Is there an efficient way of changing a feather file to a parquet file?-CodePudding

I have a big feather file, which I want to change to parquet, so that I can work with Pyspark. Is there a more efficient way of change the file type than doing the following:

df = pd.read_feather('file.feather').set_index('date')

df_parquet = df.astype(str)
df_parquet.to_parquet("path/file.gzip",
               compression='gzip')

As dataframe df kills my memory, I'm looking for alternatives. As of this post I understand that I can't read in feather from Pyspark directly

CodePudding user response：

With the code you posted, you are doing the following conversions:

Load data from Disk into RAM; feather files already are in the Arrow format.
Convert the DataFrame from Arrow into pandas
Convert the DataFrame from pandas into Arrow
Serialize the DataFrame from Arrow into Parquet.
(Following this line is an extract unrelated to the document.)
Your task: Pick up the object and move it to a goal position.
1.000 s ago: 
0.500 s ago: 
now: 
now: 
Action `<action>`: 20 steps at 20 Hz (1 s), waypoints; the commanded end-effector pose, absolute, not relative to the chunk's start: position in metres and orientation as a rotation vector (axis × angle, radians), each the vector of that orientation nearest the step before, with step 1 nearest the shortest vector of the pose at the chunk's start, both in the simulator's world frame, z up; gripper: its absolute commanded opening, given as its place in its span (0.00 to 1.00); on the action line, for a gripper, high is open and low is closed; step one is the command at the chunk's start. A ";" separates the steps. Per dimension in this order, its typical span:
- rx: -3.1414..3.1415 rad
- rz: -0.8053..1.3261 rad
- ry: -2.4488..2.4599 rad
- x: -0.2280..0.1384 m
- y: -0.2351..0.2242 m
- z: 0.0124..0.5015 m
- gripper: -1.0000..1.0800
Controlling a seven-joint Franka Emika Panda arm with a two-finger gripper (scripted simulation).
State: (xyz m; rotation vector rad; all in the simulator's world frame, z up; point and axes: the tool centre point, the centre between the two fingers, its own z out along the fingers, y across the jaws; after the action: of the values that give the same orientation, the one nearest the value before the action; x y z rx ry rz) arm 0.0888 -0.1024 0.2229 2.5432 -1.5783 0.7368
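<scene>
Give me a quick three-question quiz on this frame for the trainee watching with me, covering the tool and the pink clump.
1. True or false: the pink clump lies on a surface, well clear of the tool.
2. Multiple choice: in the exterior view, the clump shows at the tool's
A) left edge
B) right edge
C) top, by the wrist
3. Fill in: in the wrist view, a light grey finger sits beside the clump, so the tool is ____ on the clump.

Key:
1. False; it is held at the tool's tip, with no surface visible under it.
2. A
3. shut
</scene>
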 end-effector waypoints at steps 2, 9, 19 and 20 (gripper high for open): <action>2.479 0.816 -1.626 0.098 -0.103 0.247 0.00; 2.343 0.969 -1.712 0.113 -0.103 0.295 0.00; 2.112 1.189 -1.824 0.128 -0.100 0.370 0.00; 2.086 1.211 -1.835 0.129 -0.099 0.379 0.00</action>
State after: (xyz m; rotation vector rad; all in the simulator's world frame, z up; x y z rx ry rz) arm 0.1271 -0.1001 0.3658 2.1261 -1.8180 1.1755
Steps 2-4 are each expensive steps to do. You will not be able to avoid 4 but by keeping the data in Arrow without going the loop into pandas, you can avoid 2 3 with the following code snippet:

import pyarrow as pa
import pyarrow.feather as feather
import pyarrow.parquet as pq

table = feather.read_table("file.feather")
pq.write_table(table, "path/file.parquet")
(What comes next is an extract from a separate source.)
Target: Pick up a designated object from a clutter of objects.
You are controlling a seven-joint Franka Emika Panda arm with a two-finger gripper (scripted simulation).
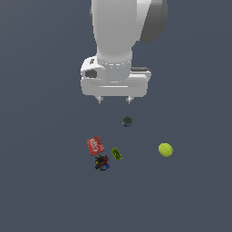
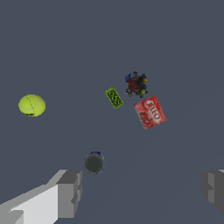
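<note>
Five small items lie on the dark grey surface [image 1: 41,190], one of each kind. Going from the exterior view's left to its right: the red box [image 1: 95,145] with white lettering lies flat, turned at an angle. Just below it in that view sits the dark multicoloured lump [image 1: 102,162], close beside the box's lower corner, though whether they touch is too fine to tell. Next comes the green block [image 1: 117,154], a small tilted piece near both the box and the lump but apart from each. These three form a tight group. Farther up the exterior view is the dark round piece [image 1: 127,121], alone and clear of the group. Well apart on the exterior view's right rests the yellow-green tennis ball [image 1: 166,149].

The tool [image 1: 114,99] hangs above the surface with nothing between its fingers; the jaws stand wide apart, released. In the exterior view its fingertips are nearest the dark round piece, and in the wrist view that piece [image 2: 93,163] lies just beside one finger [image 2: 70,192], while the red box [image 2: 150,112] lies farther off with open surface around its far side. The lump [image 2: 136,84] and green block [image 2: 114,97] crowd the box on one side; nothing lies on top of it.
</note>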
A minor issue but you should avoid using the .gzip ending with Parquet files. A .gzip / .gz ending indicates that the whole file is compressed with gzip and that you can unzip it with gunzip. This is not the case with gzip-compressed Parquet files. The Parquet format compresses individual segments and leaves the metadata uncompressed. This leads to nearly the same compression at a much higher compression speed. The compression algorithm is thus an implementation detail and not transparent to other tools.